» **Work instruction**
From the entries below, give the number of lines where the word "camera" occurs, and nothing else.

» **Provided data**
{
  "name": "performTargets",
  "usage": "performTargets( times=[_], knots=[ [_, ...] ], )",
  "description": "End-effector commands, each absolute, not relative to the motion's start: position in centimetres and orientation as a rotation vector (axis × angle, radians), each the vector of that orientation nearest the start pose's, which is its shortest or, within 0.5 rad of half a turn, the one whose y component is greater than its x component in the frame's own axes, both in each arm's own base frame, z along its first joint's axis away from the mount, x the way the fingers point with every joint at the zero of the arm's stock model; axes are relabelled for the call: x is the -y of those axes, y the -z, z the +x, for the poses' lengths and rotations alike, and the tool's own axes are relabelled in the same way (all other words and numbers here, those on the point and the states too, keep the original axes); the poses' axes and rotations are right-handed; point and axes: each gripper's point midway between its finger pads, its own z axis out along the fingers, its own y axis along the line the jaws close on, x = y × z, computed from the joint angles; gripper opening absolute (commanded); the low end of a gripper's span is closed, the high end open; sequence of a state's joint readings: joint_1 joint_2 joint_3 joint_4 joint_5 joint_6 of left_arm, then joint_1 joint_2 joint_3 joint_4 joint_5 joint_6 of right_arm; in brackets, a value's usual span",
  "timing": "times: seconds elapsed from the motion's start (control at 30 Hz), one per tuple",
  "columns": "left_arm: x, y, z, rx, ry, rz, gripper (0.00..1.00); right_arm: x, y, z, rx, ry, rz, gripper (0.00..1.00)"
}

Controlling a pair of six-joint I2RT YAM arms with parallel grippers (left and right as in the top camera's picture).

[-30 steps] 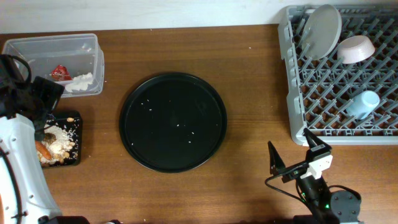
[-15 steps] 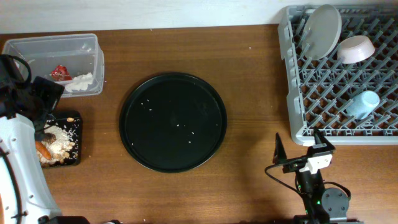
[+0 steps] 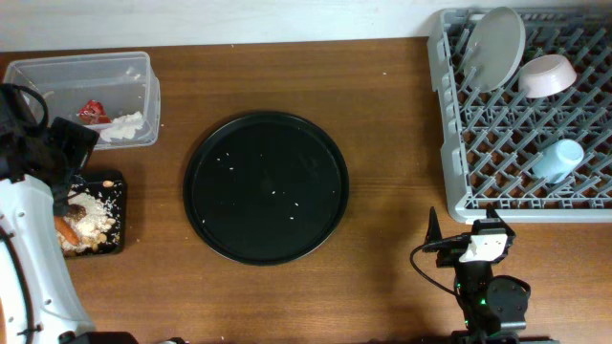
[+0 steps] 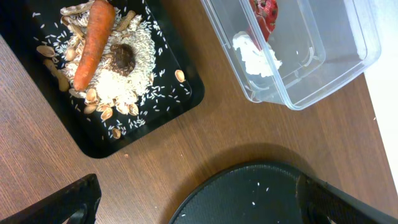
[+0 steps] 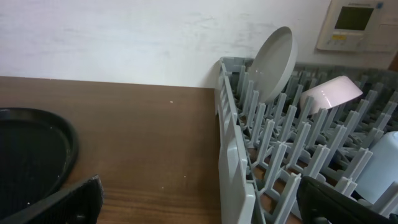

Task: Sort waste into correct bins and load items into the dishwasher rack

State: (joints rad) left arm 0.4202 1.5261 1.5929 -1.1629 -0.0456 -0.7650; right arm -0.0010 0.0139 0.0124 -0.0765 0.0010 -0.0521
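Wooden surface (image 3: 382, 86) carries everything. At its near edge the right gripper (image 3: 462, 227) stands wide and empty, just short of the dishwasher rack (image 3: 449, 143). Only its wrist view shows the cup (image 5: 382, 165) closest, with the bowl (image 5: 329, 92) and the tilted plate (image 5: 272, 62) farther back among the pegs. The left gripper (image 4: 205, 205), likewise wide and empty, hangs over the round tray (image 4: 249, 193). Only its view resolves the carrot (image 4: 92, 40), brown lump (image 4: 123, 58) and rice crumbs (image 4: 134, 78) in the black rectangular tray (image 4: 168, 106). Beyond, the wrapper (image 4: 266, 11) and tissue (image 4: 256, 55) lie in the clear tub (image 4: 336, 56).
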Motion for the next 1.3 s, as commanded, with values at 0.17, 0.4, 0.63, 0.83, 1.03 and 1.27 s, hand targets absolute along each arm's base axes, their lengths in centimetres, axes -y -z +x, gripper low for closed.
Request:
performTargets(
  times=[0.17,0.4,0.63,0.83,1.03,1.27],
  knots=[
    [-15.6,-23.3,32.5,-2.197,0.037,-1.517,0.99,0.1,-15.5,24.6,-1.650,0.037,-0.030,0.98],
    [-15.6,-23.3,32.5,-2.197,0.037,-1.517,0.99,0.1,-15.5,24.6,-1.651,0.037,-0.030,0.98],
    [-15.7,-23.3,32.5,-2.197,0.036,-1.517,0.99,0.1,-15.5,24.6,-1.651,0.037,-0.030,0.98],
    [-15.6,-23.3,32.5,-2.197,0.037,-1.517,0.99,0.1,-15.5,24.6,-1.651,0.037,-0.030,0.98],
    [-15.7,-23.3,32.5,-2.197,0.036,-1.517,0.99,0.1,-15.5,24.6,-1.651,0.037,-0.030,0.98],
    [-15.2,-23.2,29.8,-2.257,-0.040,-1.555,0.99,0.1,-15.5,24.6,-1.651,0.037,-0.030,0.98]
  ],
)
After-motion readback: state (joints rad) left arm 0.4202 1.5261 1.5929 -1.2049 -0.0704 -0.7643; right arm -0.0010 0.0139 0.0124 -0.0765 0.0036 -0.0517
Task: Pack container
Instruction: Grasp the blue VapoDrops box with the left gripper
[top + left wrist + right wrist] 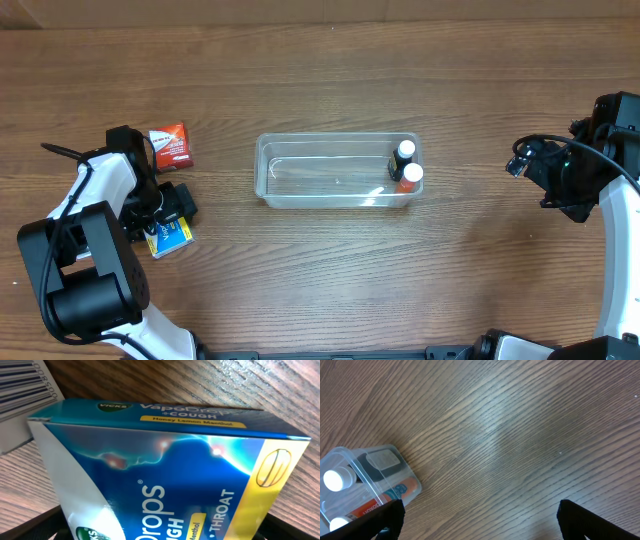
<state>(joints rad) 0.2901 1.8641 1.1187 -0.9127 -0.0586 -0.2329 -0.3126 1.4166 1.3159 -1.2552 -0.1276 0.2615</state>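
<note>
The clear container (262,170) stands at the table's middle, and its corner shows in the right wrist view (350,460). Two white-capped bottles stand at its right end, one black (404,152) and one orange (411,177). My left gripper (168,215) is down at the table on the left, shut on a blue Vicks cough drop box (171,238), which fills the left wrist view (165,475); the fingertips are hidden there. My right gripper (480,520) is open and empty over bare wood to the right of the container (530,165).
A red box (171,146) lies just behind my left gripper. A white surface with a barcode (20,395) shows beside the blue box. The wooden table (330,280) stretches all around.
</note>
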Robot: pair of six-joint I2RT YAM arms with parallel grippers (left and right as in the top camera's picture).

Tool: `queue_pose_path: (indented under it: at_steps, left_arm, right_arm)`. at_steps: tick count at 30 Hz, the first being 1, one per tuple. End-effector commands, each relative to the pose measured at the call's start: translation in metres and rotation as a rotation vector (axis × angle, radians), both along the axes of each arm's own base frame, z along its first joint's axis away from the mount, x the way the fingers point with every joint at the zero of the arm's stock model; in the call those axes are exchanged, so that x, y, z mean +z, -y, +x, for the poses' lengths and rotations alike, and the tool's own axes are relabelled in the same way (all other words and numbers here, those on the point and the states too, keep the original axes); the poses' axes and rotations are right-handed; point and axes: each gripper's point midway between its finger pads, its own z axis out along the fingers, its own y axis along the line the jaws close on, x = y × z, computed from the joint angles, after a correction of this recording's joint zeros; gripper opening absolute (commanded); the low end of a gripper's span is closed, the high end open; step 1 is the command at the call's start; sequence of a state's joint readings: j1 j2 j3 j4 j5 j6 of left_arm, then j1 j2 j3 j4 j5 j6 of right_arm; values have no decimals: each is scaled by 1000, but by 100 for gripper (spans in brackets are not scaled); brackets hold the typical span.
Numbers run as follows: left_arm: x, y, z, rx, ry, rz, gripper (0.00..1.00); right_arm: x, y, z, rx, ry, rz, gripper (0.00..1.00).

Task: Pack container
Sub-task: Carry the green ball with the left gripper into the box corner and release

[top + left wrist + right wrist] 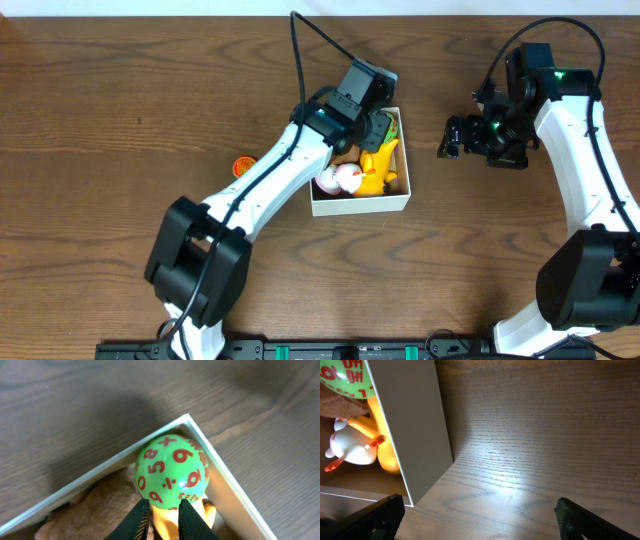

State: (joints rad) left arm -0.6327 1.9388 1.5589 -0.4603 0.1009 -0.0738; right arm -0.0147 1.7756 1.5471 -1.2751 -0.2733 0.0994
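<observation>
Container (360,207) sits mid-table (100,100). Green number ball (172,472) is in its far right corner, at my left gripper (164,505) tips. Fingers nearly together, can't tell if pinching it. Right gripper (477,507) is spread wide, empty, farther off right of the container.

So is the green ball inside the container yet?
In. The green ball sits in a corner of the container, within its white walls.

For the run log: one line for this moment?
left gripper over container, tips at green ball | right gripper open, empty, beside container
</observation>
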Motion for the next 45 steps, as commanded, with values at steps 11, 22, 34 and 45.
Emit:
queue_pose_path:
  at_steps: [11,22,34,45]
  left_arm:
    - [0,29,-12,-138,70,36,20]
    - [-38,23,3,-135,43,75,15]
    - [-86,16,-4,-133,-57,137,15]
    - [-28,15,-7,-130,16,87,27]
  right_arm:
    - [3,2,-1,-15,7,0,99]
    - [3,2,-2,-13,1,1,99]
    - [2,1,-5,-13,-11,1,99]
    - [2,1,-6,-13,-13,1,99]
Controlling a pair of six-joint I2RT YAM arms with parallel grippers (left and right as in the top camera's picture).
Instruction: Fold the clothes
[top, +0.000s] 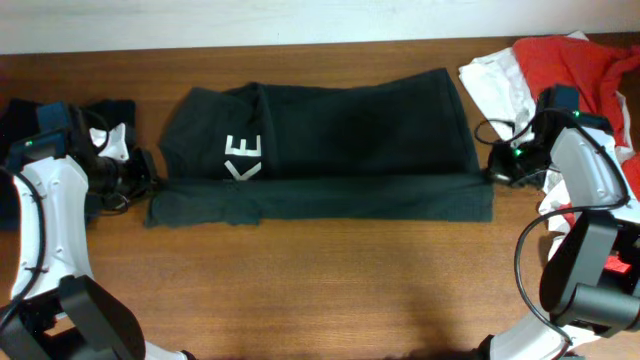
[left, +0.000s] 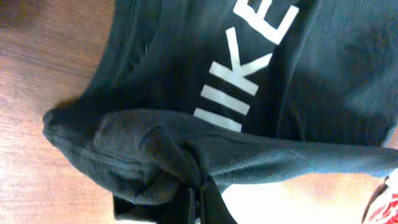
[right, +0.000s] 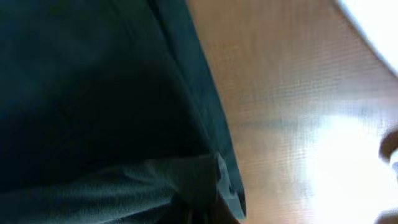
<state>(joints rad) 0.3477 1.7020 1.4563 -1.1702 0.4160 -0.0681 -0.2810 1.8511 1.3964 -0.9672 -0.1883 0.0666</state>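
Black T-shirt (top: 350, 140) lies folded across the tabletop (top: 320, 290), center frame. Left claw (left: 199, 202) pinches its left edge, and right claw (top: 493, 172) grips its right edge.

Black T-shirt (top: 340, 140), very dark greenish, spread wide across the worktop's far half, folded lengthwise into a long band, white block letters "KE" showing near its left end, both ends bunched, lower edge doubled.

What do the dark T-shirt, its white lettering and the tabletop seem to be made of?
The dark greenish-black T-shirt looks like soft matte cotton knit: it bunches limply. Its white block lettering seems flat print, crisp-edged. The brown table looks like wood or laminate: grain streaks, slight sheen.
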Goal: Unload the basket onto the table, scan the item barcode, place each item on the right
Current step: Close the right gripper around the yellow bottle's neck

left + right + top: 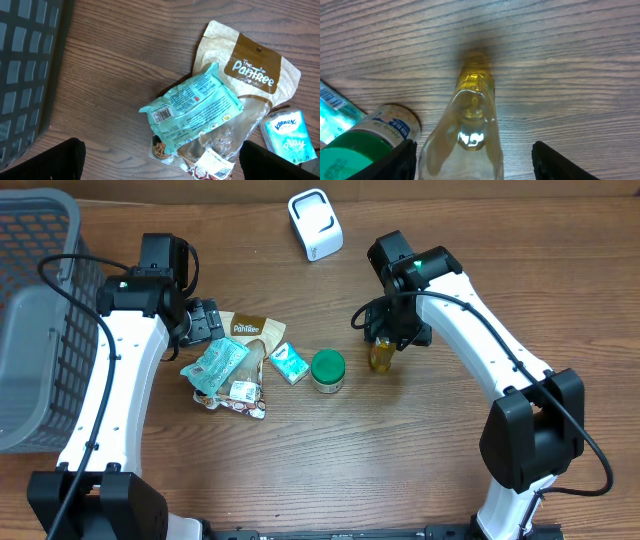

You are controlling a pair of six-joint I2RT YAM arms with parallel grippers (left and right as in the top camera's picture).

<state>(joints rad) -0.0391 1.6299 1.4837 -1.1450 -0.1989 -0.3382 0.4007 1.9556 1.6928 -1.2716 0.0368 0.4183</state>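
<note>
Left wrist view, brown The Pantree pouch [252, 70], blue Kleenex Play pack [287, 136]

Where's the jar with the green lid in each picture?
Overhead: the green-lidded jar stands mid-table, between the tissue pack and the yellow bottle.
Left wrist: not in it; only the tissue pack shows, bottom right.
Right wrist: the green-lidded jar is bottom left, beside the yellow bottle.
Shared landmark: the yellow bottle, next to the jar in both views showing it.
</note>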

» **Solution to this problem**
4